> RAW DATA:
○ ○ ○

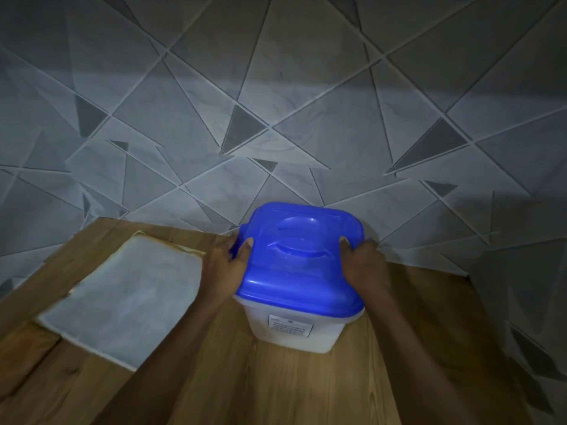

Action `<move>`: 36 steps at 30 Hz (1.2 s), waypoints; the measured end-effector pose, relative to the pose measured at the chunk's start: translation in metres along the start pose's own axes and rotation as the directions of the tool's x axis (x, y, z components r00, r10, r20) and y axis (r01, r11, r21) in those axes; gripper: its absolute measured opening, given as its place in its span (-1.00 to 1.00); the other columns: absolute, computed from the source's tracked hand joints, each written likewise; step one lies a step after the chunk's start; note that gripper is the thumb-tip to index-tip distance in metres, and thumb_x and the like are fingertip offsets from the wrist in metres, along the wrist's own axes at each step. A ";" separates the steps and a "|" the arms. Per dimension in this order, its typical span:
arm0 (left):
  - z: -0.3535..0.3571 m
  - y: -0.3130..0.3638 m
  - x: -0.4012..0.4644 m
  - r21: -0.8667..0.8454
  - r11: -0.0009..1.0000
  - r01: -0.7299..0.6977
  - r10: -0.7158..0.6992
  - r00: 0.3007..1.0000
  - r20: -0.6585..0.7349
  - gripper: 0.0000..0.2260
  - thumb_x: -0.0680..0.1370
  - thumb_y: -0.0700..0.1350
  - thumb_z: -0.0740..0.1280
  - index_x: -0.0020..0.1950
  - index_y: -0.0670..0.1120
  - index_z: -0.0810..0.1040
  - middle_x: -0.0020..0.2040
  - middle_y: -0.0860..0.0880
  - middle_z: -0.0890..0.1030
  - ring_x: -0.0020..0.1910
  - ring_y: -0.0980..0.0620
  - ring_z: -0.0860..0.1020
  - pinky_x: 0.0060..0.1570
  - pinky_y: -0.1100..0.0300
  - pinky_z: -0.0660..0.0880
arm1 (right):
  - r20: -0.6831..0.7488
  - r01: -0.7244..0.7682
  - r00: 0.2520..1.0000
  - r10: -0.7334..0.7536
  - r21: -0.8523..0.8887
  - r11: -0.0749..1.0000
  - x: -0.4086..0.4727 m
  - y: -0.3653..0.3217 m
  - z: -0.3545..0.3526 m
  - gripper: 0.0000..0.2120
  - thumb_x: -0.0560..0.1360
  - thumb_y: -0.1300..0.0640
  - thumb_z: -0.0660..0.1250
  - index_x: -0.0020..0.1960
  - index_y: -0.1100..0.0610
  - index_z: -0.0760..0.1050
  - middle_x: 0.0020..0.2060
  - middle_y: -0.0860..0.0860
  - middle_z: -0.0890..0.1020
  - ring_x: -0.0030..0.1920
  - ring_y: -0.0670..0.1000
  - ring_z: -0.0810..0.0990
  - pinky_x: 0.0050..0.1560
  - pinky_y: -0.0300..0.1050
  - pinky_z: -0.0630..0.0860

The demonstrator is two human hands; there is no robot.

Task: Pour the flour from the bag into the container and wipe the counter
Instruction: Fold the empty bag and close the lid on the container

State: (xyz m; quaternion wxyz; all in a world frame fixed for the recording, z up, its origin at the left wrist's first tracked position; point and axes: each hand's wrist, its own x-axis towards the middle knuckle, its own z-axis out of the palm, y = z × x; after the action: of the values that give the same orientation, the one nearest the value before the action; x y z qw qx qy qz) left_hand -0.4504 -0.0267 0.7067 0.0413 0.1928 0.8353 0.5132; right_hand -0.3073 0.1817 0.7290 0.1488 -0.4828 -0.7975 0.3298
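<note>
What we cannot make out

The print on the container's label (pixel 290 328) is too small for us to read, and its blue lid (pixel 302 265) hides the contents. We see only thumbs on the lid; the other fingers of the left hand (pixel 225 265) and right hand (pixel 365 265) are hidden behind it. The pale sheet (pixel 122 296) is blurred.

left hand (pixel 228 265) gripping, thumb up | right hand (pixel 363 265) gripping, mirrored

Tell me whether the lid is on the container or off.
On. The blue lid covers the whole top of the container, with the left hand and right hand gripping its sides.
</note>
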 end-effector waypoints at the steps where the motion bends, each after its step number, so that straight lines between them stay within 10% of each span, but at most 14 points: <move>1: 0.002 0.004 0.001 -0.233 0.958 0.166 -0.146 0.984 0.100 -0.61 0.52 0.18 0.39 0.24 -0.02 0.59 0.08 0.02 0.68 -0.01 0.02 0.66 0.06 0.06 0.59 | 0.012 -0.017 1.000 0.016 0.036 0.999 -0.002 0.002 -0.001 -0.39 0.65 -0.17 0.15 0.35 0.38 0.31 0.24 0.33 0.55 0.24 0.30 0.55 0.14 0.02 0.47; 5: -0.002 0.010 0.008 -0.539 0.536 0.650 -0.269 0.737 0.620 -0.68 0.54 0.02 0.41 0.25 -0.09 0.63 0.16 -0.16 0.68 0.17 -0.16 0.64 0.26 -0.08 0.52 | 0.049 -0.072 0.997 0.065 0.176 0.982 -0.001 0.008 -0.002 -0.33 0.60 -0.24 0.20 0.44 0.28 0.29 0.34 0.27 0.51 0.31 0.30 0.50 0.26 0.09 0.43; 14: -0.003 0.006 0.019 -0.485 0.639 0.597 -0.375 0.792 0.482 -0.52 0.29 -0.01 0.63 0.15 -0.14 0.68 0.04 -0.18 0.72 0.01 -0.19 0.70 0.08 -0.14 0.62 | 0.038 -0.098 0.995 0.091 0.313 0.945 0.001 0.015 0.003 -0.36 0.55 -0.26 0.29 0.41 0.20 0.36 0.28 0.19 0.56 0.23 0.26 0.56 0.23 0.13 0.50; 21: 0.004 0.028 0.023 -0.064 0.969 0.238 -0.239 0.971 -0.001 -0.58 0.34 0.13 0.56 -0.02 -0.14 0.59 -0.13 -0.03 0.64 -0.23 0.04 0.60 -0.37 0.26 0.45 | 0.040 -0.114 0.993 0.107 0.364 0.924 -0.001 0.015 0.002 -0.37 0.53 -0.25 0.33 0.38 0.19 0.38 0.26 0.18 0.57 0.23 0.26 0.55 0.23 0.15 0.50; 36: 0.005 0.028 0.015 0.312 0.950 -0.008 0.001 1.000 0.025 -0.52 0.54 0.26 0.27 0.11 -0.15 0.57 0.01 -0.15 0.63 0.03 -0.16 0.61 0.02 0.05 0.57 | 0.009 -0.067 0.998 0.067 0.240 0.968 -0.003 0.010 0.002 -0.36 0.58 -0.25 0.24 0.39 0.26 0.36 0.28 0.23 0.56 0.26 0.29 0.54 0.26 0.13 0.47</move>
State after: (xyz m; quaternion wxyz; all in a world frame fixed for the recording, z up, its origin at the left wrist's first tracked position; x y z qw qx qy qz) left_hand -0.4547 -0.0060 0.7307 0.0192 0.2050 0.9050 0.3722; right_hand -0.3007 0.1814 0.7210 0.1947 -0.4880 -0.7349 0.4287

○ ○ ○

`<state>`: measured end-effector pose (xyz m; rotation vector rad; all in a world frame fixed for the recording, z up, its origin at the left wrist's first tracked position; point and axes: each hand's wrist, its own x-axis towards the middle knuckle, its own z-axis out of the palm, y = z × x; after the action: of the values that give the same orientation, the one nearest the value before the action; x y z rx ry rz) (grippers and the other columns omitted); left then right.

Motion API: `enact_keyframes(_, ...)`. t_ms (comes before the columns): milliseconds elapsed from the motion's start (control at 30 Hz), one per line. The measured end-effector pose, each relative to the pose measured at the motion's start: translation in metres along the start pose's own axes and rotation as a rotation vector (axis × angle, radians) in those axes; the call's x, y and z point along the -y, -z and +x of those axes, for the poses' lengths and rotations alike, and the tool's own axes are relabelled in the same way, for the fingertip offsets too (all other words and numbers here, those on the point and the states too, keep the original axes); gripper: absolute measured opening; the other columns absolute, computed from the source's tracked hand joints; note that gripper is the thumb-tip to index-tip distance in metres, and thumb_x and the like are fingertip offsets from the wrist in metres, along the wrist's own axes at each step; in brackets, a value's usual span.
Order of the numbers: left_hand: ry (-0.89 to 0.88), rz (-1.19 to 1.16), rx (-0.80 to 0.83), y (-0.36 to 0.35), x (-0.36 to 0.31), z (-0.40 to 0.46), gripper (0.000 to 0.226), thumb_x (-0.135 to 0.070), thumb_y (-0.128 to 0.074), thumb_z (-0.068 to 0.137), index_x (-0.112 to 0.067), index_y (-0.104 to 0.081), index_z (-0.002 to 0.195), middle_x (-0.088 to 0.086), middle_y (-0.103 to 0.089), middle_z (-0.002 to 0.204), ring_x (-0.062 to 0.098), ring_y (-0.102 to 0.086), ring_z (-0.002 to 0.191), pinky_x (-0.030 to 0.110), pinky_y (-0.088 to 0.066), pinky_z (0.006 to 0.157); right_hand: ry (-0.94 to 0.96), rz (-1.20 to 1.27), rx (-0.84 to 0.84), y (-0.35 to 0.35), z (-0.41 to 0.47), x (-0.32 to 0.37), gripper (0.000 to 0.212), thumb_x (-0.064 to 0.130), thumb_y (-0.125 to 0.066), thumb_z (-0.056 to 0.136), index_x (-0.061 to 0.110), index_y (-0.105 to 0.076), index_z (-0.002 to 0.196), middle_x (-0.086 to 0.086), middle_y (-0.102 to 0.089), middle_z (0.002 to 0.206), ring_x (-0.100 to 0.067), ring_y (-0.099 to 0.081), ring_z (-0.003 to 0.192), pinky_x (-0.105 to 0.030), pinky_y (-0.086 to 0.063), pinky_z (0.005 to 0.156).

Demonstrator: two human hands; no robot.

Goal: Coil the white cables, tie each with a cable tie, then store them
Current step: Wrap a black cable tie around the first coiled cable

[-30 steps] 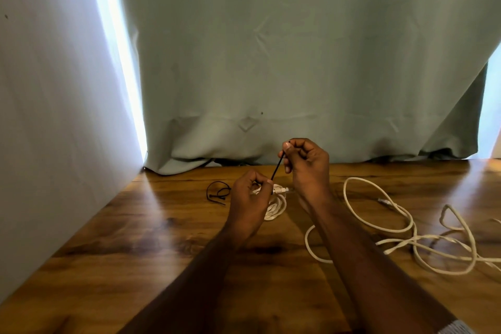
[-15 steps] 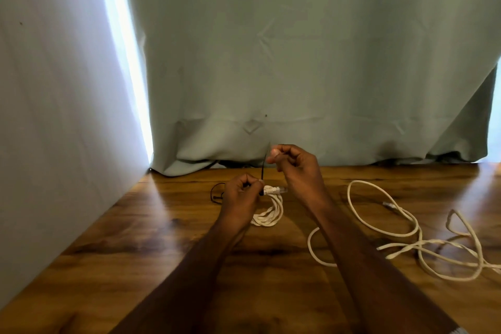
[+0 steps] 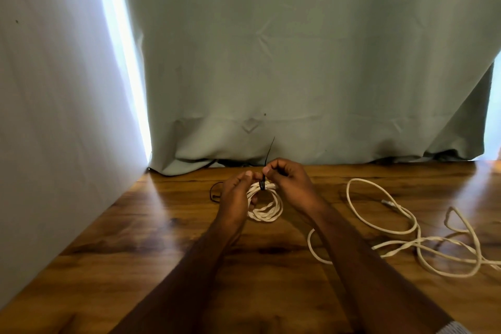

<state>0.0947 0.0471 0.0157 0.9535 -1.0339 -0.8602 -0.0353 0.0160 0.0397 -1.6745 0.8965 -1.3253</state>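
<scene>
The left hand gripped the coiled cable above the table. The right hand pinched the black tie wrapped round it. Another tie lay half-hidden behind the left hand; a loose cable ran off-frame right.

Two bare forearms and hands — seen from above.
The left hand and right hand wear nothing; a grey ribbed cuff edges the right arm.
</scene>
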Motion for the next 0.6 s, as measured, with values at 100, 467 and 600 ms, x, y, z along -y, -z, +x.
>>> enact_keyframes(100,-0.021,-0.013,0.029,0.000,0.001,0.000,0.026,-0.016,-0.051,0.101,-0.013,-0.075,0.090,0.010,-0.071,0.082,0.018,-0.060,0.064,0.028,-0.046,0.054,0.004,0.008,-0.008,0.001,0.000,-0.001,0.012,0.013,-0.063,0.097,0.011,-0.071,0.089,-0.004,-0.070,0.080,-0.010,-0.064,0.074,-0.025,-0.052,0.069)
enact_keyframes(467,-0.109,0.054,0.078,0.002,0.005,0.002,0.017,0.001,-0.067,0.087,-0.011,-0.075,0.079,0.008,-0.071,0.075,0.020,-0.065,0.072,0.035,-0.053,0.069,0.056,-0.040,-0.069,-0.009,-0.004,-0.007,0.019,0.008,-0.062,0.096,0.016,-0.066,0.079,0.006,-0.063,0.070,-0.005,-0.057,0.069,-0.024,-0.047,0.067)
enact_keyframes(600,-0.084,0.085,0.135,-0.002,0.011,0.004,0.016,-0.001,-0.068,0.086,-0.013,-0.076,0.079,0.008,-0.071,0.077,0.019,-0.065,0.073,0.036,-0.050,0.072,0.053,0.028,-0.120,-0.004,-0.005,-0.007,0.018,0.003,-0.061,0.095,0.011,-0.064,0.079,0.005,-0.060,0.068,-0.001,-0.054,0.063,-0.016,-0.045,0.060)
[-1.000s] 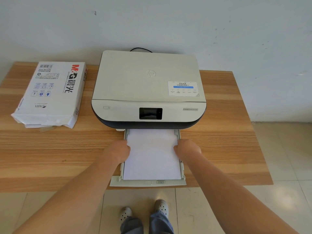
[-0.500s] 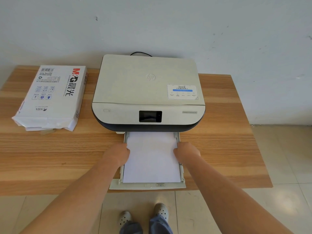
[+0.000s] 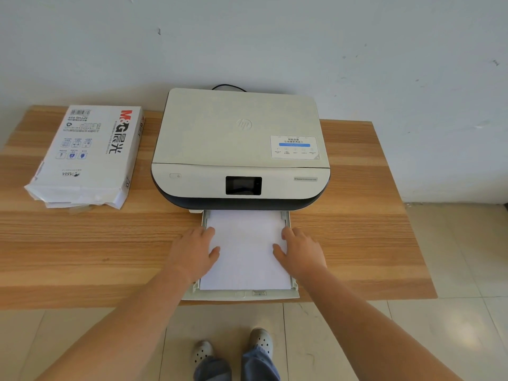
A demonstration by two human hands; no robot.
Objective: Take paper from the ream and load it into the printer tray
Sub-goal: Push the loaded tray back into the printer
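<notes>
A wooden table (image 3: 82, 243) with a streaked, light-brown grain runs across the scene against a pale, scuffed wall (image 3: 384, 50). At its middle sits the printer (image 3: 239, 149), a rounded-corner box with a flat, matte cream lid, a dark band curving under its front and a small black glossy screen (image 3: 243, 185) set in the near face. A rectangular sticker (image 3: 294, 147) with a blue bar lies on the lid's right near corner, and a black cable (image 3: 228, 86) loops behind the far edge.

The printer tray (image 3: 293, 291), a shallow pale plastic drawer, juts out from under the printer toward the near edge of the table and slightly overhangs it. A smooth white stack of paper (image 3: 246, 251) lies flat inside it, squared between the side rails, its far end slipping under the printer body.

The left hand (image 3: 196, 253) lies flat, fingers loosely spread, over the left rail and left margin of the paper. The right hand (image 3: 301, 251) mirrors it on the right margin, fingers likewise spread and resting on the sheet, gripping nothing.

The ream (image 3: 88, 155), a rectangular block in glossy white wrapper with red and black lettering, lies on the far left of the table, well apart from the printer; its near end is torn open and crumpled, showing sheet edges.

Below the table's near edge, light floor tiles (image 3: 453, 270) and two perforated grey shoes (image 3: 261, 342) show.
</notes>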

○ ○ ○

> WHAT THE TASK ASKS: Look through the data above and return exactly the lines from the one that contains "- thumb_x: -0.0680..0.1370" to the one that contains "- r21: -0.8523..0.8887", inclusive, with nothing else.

> EXERCISE RESULT:
  - thumb_x: -0.0680..0.1370
  - thumb_y: -0.0700..0.1350
  - thumb_z: -0.0740..0.1280
  - index_x: -0.0020..0.1950
  - index_y: -0.0670..0.1120
  - index_z: -0.0810..0.1040
  - middle_x: -0.0020..0.2040
  - middle_y: -0.0860..0.0880
  - middle_z: -0.0890..0.1030
  - ring_x: -0.0020..0.1910
  - ring_y: -0.0980..0.0620
  - ring_z: -0.0860..0.1020
  - pinky_x: 0.0060..0.1570
  - pinky_y: -0.1100..0.0300
  - pinky_z: -0.0660..0.0880
arm1 (right):
  - r20: -0.6831..0.7488
  - r01: -0.7244..0.7682
  - r00: 0.2520..1.0000
  - r10: -0.7334..0.7536
  - r21: -0.8523..0.8887

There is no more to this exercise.